Analistas do Morgan Stanley afirmam que existe o risco de as vendas do terceiro trimestre na América Latina ficarem abaixo do esperado depois que a Seleção Brasileira e a seleção mexicana foram eliminadas no domingo.
Com isso, também desaparece a expectativa de um boom no consumo de cerveja que poderia ocorrer caso as equipes avançassem até a final, marcada para 19 de julho.
“Acreditamos que o maior aumento no volume de vendas de cerveja acontece durante campanhas longas no torneio”, escreveram os analistas em relatório a clientes.
O Morgan Stanley afirma que a AB InBev, fabricante de marcas como Corona e Skol, é a empresa “mais exposta” a esse risco, por causa de sua forte presença no Brasil e no México. A Heineken também tem uma exposição considerada “relevante”.
As ações das duas companhias caíram nesta segunda-feira: a AB InBev fechou em queda de mais de 4% em Bruxelas, enquanto a Heineken recuou 1,4% em Amsterdã.
Fim do sonho do hexa
O Brasil foi eliminado pela Noruega após dois gols de Erling Haaland. É a primeira vez desde 1990 que a Seleção não chega às quartas de final de uma Copa do Mundo – naquele ano, caiu para a Argentina liderada por Diego Maradona.

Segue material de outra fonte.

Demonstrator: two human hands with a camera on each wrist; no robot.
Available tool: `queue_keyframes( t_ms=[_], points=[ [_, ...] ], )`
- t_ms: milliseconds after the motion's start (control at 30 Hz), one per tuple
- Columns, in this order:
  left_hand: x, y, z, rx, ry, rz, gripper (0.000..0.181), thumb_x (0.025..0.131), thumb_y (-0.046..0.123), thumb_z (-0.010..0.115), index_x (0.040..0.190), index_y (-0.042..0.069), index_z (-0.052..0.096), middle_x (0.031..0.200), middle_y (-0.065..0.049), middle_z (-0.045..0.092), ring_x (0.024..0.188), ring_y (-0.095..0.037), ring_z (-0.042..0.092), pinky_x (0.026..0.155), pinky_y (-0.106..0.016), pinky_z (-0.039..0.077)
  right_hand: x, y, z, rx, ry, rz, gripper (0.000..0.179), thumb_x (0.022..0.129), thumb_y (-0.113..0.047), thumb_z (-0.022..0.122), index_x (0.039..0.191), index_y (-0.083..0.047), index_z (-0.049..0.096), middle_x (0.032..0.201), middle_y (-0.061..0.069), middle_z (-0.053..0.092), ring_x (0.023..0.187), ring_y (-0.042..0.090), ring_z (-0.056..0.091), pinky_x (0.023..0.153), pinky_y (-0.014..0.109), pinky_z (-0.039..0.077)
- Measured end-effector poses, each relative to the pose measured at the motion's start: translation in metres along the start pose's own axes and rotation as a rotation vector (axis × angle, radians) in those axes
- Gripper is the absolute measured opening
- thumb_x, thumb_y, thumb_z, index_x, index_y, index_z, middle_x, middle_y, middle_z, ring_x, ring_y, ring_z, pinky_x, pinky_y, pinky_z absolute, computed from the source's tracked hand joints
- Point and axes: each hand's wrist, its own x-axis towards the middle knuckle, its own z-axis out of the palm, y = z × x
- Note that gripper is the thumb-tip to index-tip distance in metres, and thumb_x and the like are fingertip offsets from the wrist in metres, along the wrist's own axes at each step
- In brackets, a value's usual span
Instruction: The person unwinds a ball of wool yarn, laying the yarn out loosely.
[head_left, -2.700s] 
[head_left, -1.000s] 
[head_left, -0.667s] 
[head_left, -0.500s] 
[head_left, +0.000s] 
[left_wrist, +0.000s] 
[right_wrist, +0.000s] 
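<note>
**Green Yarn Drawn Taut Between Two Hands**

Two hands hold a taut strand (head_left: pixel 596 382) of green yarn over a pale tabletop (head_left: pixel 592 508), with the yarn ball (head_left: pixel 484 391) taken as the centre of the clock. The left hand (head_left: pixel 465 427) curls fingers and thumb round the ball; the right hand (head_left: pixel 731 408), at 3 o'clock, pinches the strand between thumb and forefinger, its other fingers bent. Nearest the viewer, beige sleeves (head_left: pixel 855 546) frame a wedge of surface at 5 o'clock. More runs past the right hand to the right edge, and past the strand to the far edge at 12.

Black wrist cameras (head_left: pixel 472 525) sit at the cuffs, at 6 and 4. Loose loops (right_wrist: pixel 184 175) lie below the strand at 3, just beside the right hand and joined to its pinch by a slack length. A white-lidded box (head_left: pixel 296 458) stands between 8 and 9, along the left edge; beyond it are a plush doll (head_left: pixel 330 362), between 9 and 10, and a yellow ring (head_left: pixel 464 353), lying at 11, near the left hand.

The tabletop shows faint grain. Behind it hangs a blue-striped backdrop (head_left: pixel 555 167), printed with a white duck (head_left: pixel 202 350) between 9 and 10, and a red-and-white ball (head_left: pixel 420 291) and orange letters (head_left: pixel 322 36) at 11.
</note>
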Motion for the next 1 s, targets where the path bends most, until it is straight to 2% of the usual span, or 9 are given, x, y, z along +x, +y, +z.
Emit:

Já o México foi derrotado pela Inglaterra em um jogo de cinco gols disputado no Estádio Azteca, na Cidade do México.
Para Sarah Simon e os demais analistas do Morgan Stanley, a eliminação precoce do Brasil deve ter um impacto maior do que a do México, já que o mercado brasileiro de cerveja é maior e as expectativas em torno da campanha da Seleção eram mais elevadas.
“Vemos esse impacto negativo principalmente como a perda de um crescimento adicional que teria ocorrido caso uma das seleções avançasse mais na competição”, escreveram.
Estados Unidos
Agora, a atenção se volta para a seleção dos Estados Unidos, que enfrenta a Bélgica ainda nesta segunda-feira. Cerca de 20% da receita da AB InBev vem do mercado americano, cuja seleção tem feito uma boa campanha no torneio e ganhou um fôlego extra depois que o atacante Folarin Balogun foi liberado para jogar após o presidente Donald Trump atuar para reverter um pênalti marcado contra ele.
Ainda assim, não está claro até que ponto isso será suficiente para compensar a perda de vendas de cerveja na América Latina.
“Como o futebol tem uma história mais curta nos Estados Unidos, o benefício para as vendas de cerveja gerado por uma campanha longa da seleção ainda é pouco testado. Mas isso pode representar uma surpresa positiva caso o time continue avançando, especialmente por o país sediar o torneio e pelo tamanho do mercado americano de cerveja”, concluíram os analistas do Morgan Stanley.